• _Aim of the task_: Locate the line bearing "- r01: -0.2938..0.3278" in the material below, then reproduce it and each following line up to and including the line bearing "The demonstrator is".

• _Material for this exercise_:
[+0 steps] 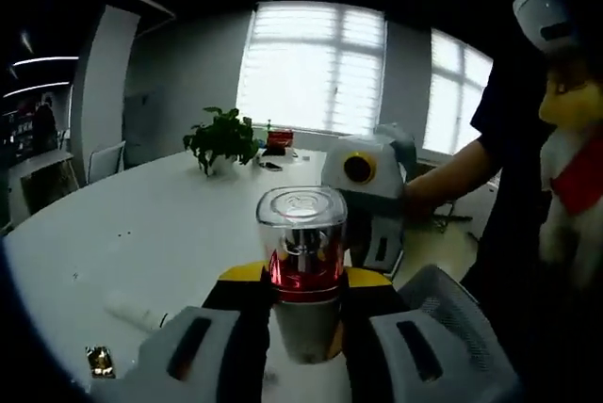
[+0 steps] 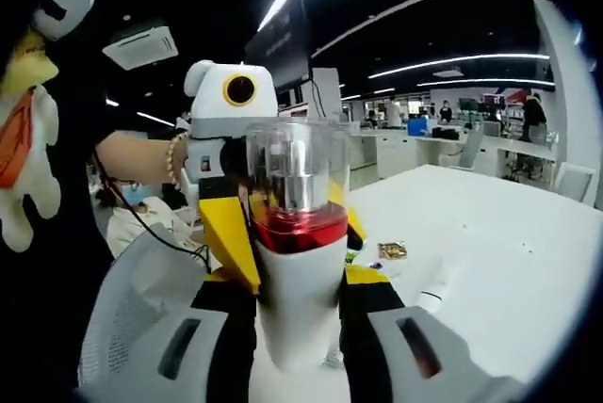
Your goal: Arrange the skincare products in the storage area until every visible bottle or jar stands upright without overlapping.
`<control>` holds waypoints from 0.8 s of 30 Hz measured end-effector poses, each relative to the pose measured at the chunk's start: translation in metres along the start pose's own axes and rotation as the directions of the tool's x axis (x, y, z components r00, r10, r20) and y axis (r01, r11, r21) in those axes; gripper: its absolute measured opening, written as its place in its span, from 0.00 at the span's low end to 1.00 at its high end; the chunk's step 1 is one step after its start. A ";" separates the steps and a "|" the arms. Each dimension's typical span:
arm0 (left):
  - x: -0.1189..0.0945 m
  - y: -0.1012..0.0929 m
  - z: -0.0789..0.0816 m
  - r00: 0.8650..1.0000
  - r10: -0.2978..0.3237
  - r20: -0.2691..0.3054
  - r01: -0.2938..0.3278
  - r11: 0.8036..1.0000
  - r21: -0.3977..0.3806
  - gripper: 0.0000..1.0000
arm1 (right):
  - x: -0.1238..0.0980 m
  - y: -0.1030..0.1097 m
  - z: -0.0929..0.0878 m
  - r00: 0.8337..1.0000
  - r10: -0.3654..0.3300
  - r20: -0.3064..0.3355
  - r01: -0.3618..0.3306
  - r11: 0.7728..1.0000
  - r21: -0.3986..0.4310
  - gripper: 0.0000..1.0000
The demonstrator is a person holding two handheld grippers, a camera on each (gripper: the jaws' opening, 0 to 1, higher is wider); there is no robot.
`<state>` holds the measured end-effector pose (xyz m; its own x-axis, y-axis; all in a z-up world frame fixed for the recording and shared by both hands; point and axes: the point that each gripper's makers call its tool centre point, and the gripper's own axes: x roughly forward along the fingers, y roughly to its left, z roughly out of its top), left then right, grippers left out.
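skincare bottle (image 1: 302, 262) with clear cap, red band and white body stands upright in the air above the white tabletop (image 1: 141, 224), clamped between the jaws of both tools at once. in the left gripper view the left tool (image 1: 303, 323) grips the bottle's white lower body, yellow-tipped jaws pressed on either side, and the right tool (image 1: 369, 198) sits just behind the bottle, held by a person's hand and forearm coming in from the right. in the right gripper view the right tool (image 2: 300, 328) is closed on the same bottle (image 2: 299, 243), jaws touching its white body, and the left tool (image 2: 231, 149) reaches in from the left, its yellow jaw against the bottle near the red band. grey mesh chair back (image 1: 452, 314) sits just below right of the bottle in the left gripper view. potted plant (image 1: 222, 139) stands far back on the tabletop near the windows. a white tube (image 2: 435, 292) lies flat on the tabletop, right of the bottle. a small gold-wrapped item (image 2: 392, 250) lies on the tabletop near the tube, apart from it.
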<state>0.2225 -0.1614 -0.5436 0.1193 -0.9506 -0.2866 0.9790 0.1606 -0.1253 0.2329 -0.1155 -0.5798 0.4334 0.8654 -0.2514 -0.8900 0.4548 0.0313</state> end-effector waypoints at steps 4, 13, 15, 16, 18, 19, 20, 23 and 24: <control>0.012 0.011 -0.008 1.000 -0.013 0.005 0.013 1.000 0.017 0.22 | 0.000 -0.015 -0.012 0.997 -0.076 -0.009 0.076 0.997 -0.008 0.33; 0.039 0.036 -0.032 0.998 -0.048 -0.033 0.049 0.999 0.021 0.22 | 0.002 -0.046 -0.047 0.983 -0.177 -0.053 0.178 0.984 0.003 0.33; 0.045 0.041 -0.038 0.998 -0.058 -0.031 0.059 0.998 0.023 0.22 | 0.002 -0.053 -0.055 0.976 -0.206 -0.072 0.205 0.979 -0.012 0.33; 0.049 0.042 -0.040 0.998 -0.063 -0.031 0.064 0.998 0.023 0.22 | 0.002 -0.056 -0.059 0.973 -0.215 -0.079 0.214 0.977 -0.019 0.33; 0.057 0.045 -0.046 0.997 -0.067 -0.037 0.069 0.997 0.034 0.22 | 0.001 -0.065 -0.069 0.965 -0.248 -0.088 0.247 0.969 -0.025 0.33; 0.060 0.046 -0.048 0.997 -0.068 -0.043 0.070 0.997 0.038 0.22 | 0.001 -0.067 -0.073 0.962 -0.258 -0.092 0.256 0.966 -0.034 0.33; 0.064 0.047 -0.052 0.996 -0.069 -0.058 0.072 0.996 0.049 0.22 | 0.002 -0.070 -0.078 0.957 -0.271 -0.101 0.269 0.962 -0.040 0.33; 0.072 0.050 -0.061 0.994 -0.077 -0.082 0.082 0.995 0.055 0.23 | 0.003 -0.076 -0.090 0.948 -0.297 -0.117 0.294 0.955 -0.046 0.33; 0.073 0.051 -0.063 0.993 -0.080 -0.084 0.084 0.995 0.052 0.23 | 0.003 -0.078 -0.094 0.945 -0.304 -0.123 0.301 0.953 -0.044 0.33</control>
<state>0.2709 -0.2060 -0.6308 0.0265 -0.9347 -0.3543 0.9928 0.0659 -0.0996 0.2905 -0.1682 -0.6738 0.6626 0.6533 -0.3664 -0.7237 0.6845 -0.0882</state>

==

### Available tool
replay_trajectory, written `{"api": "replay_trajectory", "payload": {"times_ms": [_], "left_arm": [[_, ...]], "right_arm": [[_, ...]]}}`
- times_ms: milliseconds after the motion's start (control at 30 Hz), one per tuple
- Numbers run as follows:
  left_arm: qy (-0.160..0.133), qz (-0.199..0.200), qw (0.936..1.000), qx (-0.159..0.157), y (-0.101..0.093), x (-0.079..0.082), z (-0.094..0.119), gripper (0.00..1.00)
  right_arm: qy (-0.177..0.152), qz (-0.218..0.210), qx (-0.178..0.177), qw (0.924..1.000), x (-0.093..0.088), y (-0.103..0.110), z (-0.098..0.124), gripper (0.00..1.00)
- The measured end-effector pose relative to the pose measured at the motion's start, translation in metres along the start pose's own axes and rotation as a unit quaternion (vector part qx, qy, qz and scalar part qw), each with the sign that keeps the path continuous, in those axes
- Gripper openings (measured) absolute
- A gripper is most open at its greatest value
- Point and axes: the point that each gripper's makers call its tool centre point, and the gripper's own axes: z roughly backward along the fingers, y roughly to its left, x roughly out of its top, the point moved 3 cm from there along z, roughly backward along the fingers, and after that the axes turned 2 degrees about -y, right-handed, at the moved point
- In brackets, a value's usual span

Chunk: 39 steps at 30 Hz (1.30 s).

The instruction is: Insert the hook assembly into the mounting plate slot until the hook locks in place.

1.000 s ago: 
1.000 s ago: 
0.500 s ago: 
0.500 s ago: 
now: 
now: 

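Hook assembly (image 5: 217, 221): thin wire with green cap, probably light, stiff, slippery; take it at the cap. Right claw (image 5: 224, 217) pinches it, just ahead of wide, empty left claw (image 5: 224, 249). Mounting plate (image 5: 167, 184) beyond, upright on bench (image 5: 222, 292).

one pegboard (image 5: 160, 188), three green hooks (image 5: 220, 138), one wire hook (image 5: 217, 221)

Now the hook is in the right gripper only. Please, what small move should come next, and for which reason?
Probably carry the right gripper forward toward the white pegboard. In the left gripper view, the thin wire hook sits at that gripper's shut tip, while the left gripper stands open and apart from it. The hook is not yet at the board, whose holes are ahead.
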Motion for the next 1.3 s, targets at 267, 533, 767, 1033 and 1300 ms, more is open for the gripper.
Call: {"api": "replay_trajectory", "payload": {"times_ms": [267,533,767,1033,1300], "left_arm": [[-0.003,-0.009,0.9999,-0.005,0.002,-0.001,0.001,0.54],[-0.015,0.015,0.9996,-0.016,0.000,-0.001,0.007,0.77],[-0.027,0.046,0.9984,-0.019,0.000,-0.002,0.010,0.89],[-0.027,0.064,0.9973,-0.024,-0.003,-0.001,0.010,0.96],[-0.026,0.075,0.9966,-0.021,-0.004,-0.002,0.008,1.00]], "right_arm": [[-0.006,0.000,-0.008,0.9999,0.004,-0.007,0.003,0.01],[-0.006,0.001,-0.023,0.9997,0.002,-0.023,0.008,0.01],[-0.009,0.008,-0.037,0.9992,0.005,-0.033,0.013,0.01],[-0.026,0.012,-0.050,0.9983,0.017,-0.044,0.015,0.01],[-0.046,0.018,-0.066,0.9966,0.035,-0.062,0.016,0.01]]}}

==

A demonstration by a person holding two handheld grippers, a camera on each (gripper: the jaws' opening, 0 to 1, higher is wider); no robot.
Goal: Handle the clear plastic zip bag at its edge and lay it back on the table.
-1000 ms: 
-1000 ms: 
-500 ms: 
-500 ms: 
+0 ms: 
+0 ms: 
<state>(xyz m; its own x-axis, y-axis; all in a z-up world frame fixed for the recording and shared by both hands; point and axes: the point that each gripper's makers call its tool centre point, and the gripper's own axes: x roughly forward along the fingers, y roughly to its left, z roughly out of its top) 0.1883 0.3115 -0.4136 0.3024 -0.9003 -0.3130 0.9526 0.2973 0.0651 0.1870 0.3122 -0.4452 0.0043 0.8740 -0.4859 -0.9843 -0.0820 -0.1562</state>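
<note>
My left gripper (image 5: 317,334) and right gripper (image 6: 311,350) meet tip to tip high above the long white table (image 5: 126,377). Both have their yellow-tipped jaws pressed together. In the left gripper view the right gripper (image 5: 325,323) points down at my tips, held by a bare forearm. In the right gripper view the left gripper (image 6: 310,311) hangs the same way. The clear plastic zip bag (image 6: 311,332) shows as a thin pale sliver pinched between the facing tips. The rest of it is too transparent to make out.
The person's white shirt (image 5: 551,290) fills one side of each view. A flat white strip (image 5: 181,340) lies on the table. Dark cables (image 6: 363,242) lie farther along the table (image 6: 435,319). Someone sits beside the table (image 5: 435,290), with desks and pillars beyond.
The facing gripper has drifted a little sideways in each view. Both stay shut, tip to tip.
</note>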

• _Exercise result_:
  - r01: -0.2938..0.3278
  - r11: 0.8036..1.0000
  - r21: -0.3977..0.3806
  - gripper: 0.0000..1.0000
arm1 (right):
  - x: -0.1238..0.0980 m
  - y: -0.1030..0.1097 m
  - z: -0.0929..0.0878 m
  - r00: 0.8337..1.0000
  - r10: -0.3654..0.3300
  - r20: -0.3064..0.3355
  - r01: -0.3618..0.3306
  - r11: 0.7728..1.0000
  - r21: -0.3986..0.4310
  - gripper: 0.0000..1.0000
The demonstrator is a person holding two handheld grippers, a camera on each (gripper: the jaws' opening, 0 to 1, higher is wider); there is no robot.

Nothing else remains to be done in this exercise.